* TASK REQUIREMENTS
After locating the line with "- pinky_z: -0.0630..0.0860" in the data that follows, return it and every later line exactly, up to and including the line with "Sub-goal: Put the".
'''
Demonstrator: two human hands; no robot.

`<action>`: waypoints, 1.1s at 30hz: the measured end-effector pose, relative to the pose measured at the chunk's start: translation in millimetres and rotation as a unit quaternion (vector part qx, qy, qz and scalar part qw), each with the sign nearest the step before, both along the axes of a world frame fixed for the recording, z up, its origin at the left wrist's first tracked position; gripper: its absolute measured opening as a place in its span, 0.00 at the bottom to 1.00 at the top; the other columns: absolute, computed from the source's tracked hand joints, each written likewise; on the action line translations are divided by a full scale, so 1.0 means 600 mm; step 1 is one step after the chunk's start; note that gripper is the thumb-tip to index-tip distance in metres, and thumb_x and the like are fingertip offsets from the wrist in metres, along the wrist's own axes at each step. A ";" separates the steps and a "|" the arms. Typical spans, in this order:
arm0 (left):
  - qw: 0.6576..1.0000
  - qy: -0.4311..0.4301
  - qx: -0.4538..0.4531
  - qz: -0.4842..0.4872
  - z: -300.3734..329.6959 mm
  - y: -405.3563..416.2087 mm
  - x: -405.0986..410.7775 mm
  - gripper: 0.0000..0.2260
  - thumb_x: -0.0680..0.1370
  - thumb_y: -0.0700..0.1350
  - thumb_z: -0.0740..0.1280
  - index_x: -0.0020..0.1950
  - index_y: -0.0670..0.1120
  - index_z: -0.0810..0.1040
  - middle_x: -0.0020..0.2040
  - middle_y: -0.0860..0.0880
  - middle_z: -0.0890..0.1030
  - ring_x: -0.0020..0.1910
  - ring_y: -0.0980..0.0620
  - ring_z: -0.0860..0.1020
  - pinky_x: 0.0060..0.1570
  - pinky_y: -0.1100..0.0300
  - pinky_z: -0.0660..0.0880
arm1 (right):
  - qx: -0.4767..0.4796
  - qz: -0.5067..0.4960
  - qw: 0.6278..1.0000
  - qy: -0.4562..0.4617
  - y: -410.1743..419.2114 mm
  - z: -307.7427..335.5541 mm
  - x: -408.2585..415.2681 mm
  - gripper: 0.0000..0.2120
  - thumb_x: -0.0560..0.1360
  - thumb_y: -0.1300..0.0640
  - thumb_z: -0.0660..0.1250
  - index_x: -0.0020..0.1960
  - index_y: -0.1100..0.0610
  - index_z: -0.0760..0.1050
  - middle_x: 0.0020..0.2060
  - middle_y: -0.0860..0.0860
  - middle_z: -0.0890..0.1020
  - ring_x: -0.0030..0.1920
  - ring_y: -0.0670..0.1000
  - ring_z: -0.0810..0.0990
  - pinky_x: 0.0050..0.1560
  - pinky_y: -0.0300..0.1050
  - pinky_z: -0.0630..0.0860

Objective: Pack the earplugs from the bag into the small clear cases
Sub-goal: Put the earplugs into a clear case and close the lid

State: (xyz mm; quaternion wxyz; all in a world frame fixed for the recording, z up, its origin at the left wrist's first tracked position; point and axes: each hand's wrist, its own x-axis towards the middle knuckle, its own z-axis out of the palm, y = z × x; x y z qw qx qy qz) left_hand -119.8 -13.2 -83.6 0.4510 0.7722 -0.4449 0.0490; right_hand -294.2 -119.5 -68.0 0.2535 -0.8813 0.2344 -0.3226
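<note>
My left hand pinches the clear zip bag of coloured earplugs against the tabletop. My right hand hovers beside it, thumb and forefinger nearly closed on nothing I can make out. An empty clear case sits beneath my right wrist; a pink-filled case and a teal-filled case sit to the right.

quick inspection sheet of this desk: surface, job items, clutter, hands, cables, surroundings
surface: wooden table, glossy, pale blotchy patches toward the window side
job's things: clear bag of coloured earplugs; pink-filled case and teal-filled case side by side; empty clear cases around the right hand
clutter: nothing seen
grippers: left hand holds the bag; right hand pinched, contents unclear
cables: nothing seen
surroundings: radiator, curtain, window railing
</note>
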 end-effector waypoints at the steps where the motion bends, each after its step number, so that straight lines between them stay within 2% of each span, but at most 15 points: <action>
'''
* RESPONSE
  - pinky_z: -0.0630..0.0860

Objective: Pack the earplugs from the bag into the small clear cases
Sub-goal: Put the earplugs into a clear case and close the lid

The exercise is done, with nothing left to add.